◆ **AIM OF THE EXERCISE**:
Check every line below for the word "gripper" and copy the ones that have it.

(TASK DATA begins)

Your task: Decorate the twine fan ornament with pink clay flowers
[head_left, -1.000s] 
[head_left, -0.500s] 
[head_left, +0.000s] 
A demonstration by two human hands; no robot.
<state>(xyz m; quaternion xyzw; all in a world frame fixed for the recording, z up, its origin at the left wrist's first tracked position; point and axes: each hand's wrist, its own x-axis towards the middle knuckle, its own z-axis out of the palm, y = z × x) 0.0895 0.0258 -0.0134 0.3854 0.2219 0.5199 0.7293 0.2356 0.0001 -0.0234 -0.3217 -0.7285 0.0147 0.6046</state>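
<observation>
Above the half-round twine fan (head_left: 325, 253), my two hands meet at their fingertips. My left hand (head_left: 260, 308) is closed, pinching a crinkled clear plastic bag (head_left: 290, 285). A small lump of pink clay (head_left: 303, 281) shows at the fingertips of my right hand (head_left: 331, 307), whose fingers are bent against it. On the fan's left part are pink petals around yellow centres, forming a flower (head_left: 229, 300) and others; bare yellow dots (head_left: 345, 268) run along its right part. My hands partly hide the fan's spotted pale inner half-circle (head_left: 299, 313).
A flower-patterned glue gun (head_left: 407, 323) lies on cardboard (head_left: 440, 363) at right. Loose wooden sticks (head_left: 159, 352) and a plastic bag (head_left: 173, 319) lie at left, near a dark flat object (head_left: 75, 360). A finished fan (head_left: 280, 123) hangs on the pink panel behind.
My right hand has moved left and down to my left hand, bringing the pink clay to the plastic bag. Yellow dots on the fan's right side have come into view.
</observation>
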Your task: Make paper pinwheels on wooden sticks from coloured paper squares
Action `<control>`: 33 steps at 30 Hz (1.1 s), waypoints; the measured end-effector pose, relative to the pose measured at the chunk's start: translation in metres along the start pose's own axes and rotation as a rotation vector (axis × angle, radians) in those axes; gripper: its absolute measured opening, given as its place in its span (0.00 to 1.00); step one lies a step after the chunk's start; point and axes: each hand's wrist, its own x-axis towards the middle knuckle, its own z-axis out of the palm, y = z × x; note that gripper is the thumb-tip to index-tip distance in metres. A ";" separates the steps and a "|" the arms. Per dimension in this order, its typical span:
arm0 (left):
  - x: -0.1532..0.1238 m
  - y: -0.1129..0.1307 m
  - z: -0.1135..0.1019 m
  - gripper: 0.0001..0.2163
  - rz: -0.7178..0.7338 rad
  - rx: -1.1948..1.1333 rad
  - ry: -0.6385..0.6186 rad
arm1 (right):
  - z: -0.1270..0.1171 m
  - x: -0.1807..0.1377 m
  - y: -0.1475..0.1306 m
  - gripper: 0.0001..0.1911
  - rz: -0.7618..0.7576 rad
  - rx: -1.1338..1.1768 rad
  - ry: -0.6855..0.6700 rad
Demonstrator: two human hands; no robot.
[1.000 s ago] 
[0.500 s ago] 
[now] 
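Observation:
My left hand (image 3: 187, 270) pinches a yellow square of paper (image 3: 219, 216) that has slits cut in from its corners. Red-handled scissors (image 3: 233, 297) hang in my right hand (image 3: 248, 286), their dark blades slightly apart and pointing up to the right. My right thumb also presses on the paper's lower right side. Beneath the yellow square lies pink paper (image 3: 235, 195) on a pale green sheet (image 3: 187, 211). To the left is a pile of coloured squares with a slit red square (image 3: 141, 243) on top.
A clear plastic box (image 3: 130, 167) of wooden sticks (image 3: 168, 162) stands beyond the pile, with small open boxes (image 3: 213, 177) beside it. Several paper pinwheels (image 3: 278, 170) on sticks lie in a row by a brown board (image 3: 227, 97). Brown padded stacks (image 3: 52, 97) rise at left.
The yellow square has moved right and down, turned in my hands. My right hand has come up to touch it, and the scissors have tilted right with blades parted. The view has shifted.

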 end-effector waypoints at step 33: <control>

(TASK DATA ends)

◆ **RESPONSE AREA**:
Action `<control>`: 33 steps at 30 Hz (1.1 s), waypoints; the measured end-effector pose, relative to the pose measured at the chunk's start: translation in metres along the start pose's own axes and rotation as a rotation vector (axis × angle, radians) in those axes; gripper: its absolute measured opening, given as its place in its span (0.00 to 1.00); step one lies a step after the chunk's start; point and axes: each hand's wrist, its own x-axis towards the middle knuckle, its own z-axis out of the palm, y = z × x; note that gripper is the thumb-tip to index-tip distance in metres. A ";" separates the steps and a "|" the arms. Per dimension in this order, its typical span:
  - gripper: 0.0001..0.2163
  - gripper: 0.0001..0.1911

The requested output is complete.